The interest of the town is qualified, because, being annexed to the freehold of another, he has the general and ultimate ownership, subject to the right of the town, as owners of the only really valuable interest, and to the easement of the public. Harrison v. Parker, 6 East., 154; 2 Smith, 262. The position of the town is closely analagous, nay, almost identical, as to this property and interest, to that of the proprietors of turnpikes and toll-bridges, in similar cases. These are constituted, by charters, corporations, with power to erect a turnpike, or a bridge, with suitable approaches, and to take suitable tolls from all persons passing over them. In case there should be occasion, they are authorized to apply to a suitable tribunal, to lay out a way across the lands of individuals, or across a river, and to assess the damages; upon payment of those damages, they are authorized to enter upon the land, and build their road and bridge, and made liable for then-support. Notwithstanding the condemnation of the land for the road, the former owner remains the general owner, as before; but it is now subjected, first to the easement of the public, the right of travelling upon the turnpike, or across the bridge upon the payment of tolls, (Commonwealth v. Wilkeson, 16 Pick. Rep., 175; Harrison v. Parker, before cited;) and, second, to the right and easement of the turnpike, or bridge company, to enter upon the land, and to do there all necessary acts, required for building, and afterwards maintaining, their road; and among these to annex such stone, lumber and other materials, to the land, as are necessary fqr these purposes. Robbins v. Boxman, 1 Pick. Rep., 122; Adams v. Emerson, 6 Pick. Rep., 57; Tucker v. Tower, 9 Pick. *98Rep., 109 ; The State v. Hampton, 2 N. H. Rep., 25 ; The State v. New-Boston, 11 N. H. Rep., 410. These articles, thus annexed, may be theoretically, the property of the landowner, because of their annexation to the land, of which he still remains the general owner. Practically, they are the property of the turnpike, or bridge company, though of course subject to the public easement, because they are the only persons who can exercise any rights of ownership, or reap any of the benefits or profits of ownership.

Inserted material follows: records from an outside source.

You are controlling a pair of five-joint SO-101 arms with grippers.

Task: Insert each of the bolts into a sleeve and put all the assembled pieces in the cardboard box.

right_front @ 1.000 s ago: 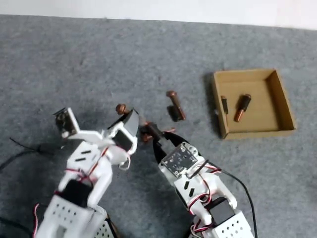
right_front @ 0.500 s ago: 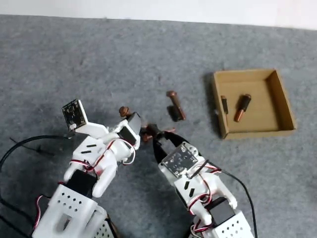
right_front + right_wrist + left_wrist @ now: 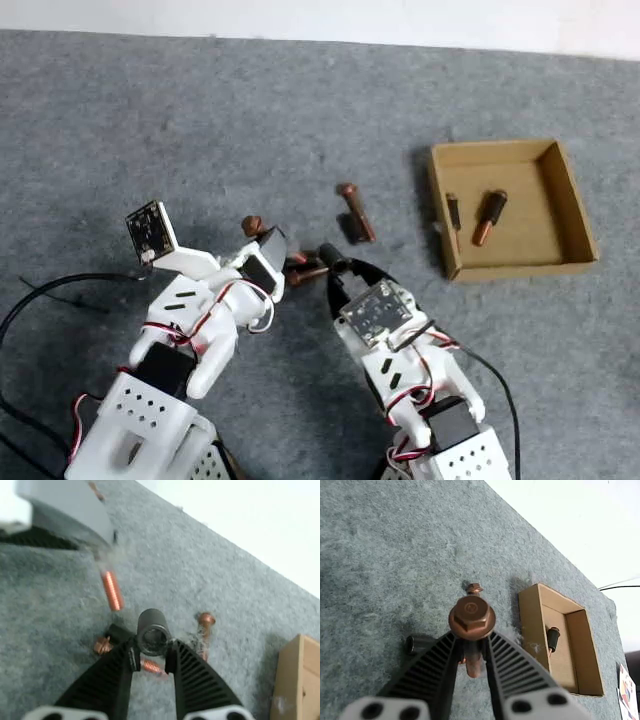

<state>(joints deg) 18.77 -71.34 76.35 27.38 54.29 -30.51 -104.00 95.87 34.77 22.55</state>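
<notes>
- Grey felt-like bench [image 3: 150, 120] with a white wall along the far edge. The cardboard box [image 3: 520, 175] sits on the right side, open top up.
- My left fingers [image 3: 432, 665] are pinched on a copper bolt [image 3: 471, 618] just under its hex head. From the high view its long axis runs slantwise. The head is on the side away from the right arm, and the threaded end points toward the sleeve.
- My right fingers [image 3: 195, 675] are closed around a black sleeve [image 3: 152, 630] and grip it by its sides. Its open bore faces back up at the wrist camera.
- The bolt's threaded tip is near the sleeve but apart from it, not inserted.
- A second bolt [image 3: 353, 212] lies on the bench between the arms and the box. Its long axis runs away from the arms, head at the far end, with a dark sleeve at the near end.
- Inside the box lies an assembled piece [image 3: 489, 216], dark end farther and copper end nearer. A thin dark piece [image 3: 453, 212] lies beside it.
- Another copper part [image 3: 102, 645] lies on the bench under my right fingers, partly hidden.
</notes>
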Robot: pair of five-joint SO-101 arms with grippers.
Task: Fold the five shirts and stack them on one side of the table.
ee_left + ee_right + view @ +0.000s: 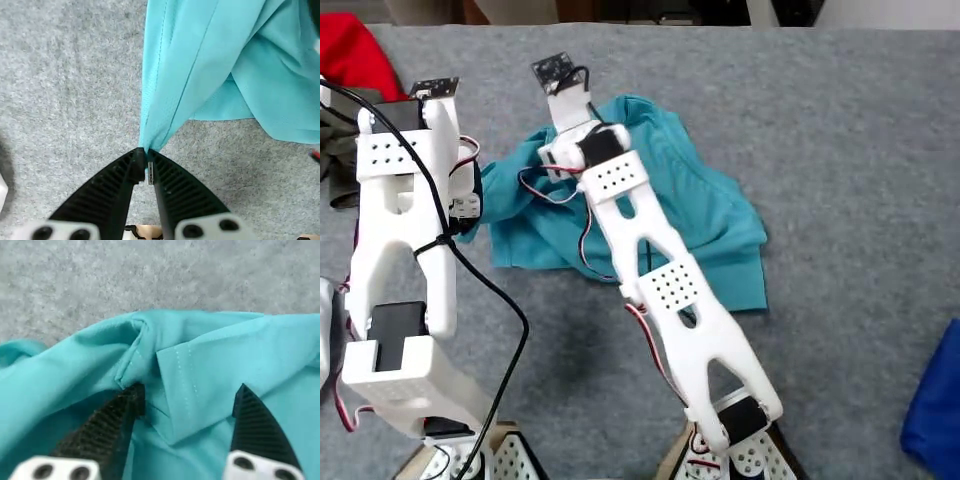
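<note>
A teal shirt (700, 200) lies crumpled on the grey table (840, 120), left of the middle. My left gripper (146, 159) is shut on a bunched edge of the teal shirt (200, 65), which stretches taut away from the fingertips. In the high view that grip sits at the shirt's left side, beside the left arm (400, 200). My right gripper (187, 402) stands open just above a stitched fold of the teal shirt (210, 370), one finger on either side of it. The right arm (620, 190) stretches over the shirt from the front.
A red shirt (350, 55) lies at the far left corner, with a dark cloth (335, 150) just in front of it. A blue shirt (935, 410) lies at the right edge near the front. Bare grey table spreads across the right half.
</note>
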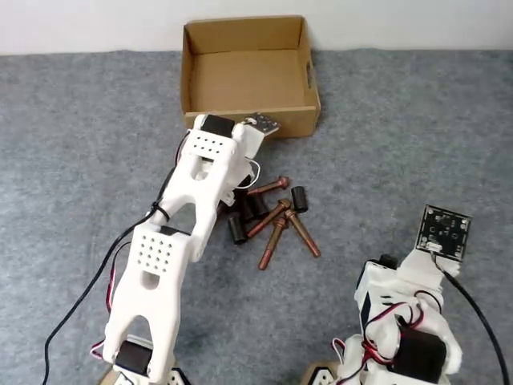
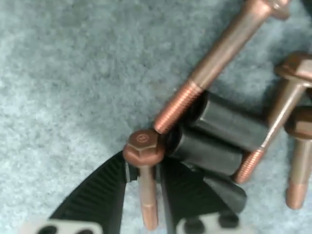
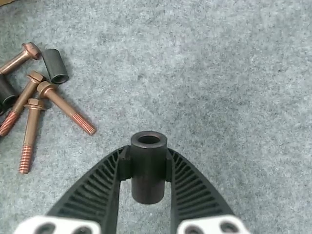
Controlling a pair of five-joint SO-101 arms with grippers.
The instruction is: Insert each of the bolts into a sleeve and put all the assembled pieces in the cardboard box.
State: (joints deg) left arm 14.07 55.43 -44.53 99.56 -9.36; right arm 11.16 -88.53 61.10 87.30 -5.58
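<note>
first pairing in hand. pinching a bolt [image 2: 144,148] by the shank in the left hand [image 2: 145,165], head outward, right against the pile of loose bolts [image 1: 276,237] and sleeves [image 1: 299,198] on the table [image 1: 417,120], near the front of the box [image 1: 244,24]. clamping a sleeve [image 3: 148,146] in the right hand [image 3: 147,161], bore open toward the camera, over bare table well apart from the pile. seeing nothing assembled in the box.

next, probably: lift the bolt free of the pile, bring both hands together, line shank with bore, push through. calls for close alignment, with little slack likely. then into the box.

for writing: just a small stamped mark on the bolt head, too small to read.
</note>
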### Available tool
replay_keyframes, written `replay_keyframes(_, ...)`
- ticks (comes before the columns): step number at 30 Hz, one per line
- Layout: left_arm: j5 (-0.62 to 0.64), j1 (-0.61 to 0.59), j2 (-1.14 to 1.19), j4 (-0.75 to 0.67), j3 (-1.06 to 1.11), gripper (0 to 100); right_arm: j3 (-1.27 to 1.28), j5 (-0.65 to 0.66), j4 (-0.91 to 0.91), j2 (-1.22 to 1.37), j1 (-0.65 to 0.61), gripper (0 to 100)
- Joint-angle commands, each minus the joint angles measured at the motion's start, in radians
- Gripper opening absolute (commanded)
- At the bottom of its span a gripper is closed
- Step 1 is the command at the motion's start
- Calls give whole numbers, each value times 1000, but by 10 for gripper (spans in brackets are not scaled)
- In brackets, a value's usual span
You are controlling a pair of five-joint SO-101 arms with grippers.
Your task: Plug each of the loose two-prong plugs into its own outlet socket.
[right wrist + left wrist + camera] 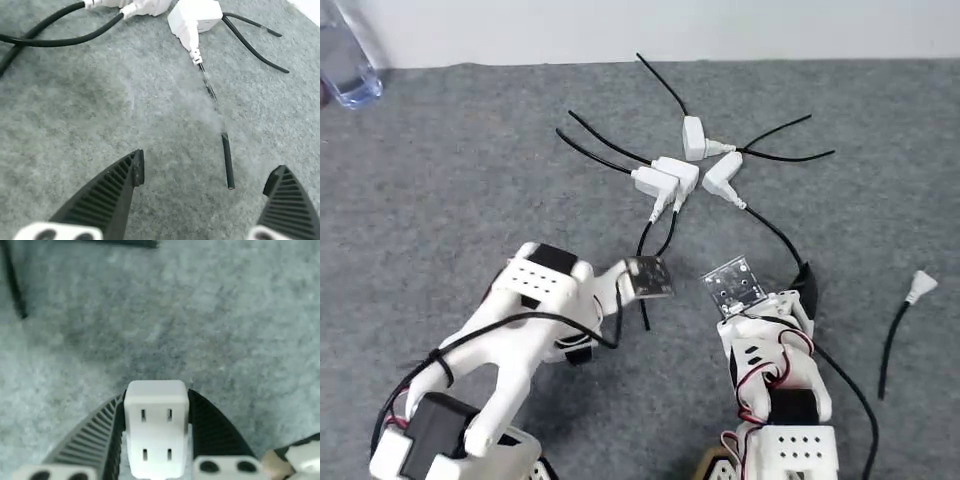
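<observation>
The left gripper is clenched around a white socket block, gripping it by its sides. The block's face, with two pairs of slots, is bare and unobstructed, and it hangs over the grey carpet that covers the table. The right gripper sits just beside it at 3 o'clock, jaws spread wide and holding nothing, with bare carpet between them. From the two grippers, a cluster of white plugs with black cables lies at 12 o'clock, near but out of reach of the jaws. Its nearest plug lies at about 12 o'clock from the right gripper, narrow end turned toward it. A lone plug on its own black cable lies well apart at 3 o'clock from the right gripper. A clear bottle stands at the table's far corner, at 10 o'clock. The step in hand appears to be fetching a plug: the socket block is already held, but no plug is in its slots. The next move likely calls for the free right gripper to go to a plug and close on its body with the prongs left clear. It would then need to line those prongs up with one pair of slots before pushing in.
</observation>
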Motion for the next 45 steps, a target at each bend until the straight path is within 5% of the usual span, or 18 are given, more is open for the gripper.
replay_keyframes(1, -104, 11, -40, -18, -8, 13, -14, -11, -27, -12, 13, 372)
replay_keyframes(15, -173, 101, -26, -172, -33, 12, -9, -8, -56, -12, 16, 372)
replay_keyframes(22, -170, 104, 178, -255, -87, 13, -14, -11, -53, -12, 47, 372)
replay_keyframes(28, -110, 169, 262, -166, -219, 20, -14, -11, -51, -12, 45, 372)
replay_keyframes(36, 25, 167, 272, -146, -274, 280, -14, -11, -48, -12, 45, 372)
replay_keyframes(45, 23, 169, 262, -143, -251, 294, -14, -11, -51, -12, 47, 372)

Nobody can doubt, that for any injury done to a turnpike, or toll-bridge, whether by wrongful act, as by ploughing up the road, or burning, or tearing down the superstructure of the bridge, or demolishing the piers, or by negligent conduct, as by suffering logs to jam against a bridge and sweep it away, the turnpike or bridge company, may maintain their action, and recover such damages as they have sustained.

Probably, for many purposes, it may be found, that the rights of railroad corporations must be similar to, those of turnpike and bridge companies.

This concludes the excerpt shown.